For Steps 1 to 4, each adjustment was shown in isolation. Only at Step 5 did the user see all three at the same time. Participants were instructed to adjust the sound to their liking. After Step 5, participants were presented with 30 novel sentences and were asked to repeat them. Performance was scored by the researcher in terms of percent words correct. No feedback on performance was provided to the participants but it was assumed they would know when they were having difficulty. After the test, self-adjustment was repeated, starting again from the generic condition, and followed by a second speech recognition test with the new settings. Note that the first speech test was part of the self-fitting protocol. The second was added for purposes of research.

Participant Responses

Completion of Self-Fitting

All participants were able to complete the self-fitting process. Twenty of the 26 (77%) followed the on-screen instructions without researcher help, but three hearing-aid users and three nonusers required a little help—either by pointing out the location of the “Start” instruction or by encouraging exploration. Three of those needing help were men and three were women. In simple t tests, there was no evidence that the six participants needing help differed significantly from the other 20 in terms of mean age or Montreal Cognitive Assessment Test score. They did, however, have significantly higher mean thresholds at 2 kHz, 65 versus 53 dB; t(24) = 3.01; p = .006, and 4 kHz, 76 versus 60 dB; t(24) = 2.65; p = .014.

Number of Changes and Adjustment Time

The average hearing-aid user took 66 s to explore nine changes from the starting condition before reaching a first setting.

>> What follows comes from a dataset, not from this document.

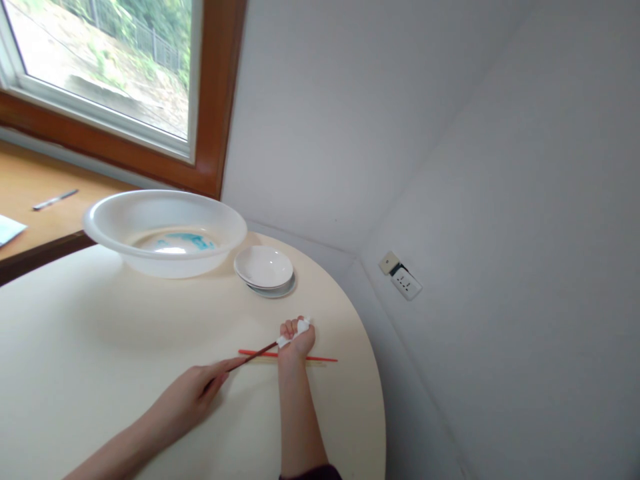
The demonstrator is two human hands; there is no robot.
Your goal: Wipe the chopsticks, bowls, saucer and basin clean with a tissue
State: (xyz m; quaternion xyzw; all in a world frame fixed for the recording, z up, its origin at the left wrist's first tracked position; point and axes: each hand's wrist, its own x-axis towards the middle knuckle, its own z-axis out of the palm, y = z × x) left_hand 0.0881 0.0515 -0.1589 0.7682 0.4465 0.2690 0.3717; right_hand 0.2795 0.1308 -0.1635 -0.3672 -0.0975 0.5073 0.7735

After taking the speech recognition test with this setting, the second self-adjustment involved 13 changes from the starting condition and took 64 s.

The average nonuser took 106 s to explore 12 changes at the first self-adjustment but only 70 s to explore 16 changes at the second. A mixed analysis of variance was completed using hearing-aid experience as a grouping factor and adjustment session as a repeated measure. Post-hoc analysis of the interaction, using the least significant difference test, showed that the nonusers took significantly longer for the first self-adjustment (p = .001) but reduced the time significantly for the second (p = .001), at which point they were not significantly slower than the hearing-aid users. Analysis of the number of changes, however, failed to reveal significant main effects or interactions.

During the first self-adjustment, two of the hearing-aid users and four of the nonusers took advantage of the opportunity to explore changes in overall volume after adjusting high-frequency boost. Two members of each group also took advantage of the opportunity to adjust one or more of the parameters before indicating final acceptance. After taking the speech recognition test, nine of the hearing-aid users and nine of the nonusers explored changes in overall volume after adjusting high-frequency boost but only one hearing-aid user and two nonusers made further final adjustments before indicating acceptance.

Word Recognition

Using the first self-adjustment, the average hearing-aid user recognized 95.3% of the words in 30 sentences (range 81.7% to 100%). The second self-adjustment, after the speech recognition test, resulted in a score of 97.5% (range 90.8% to 100%). For the nonusers, the corresponding scores were 94.8% (range 65% to 100%) and 97.6% (range 91.7% to 100%). Arcsine transformation and analysis of variance failed to show significant effects, at the .05 level, of hearing-aid experience, replication, or their interaction. Note, however, that there was a serious ceiling effect with nine of the participants scoring 100% on one or both tests.

Parameter Selections

Figure 3 shows the distributions of individual parameter selections together with group means. The panels on the left show the first adjustment in relation to the generic starting value. The center column shows the second adjustment, also in relation to the starting value. The right panels show the second self-adjustment in relation to the first. The top, middle, and bottom rows show data for low-frequency cut, overall level, and high-frequency boost, respectively. Significant within-group changes based on simple t tests are shown by asterisks.

Figure 3.

Figure 3.

Distribution of 13 hearing-aid users and 13 nonusers in terms of changes in three parameters. Left-hand and center columns show change from the generic starting condition to the first and second self-adjusted conditions, respectively. The right-hand column shows the change from the first to the second self-adjustment. The solid vertical lines show starting values. The dashed vertical lines show group means.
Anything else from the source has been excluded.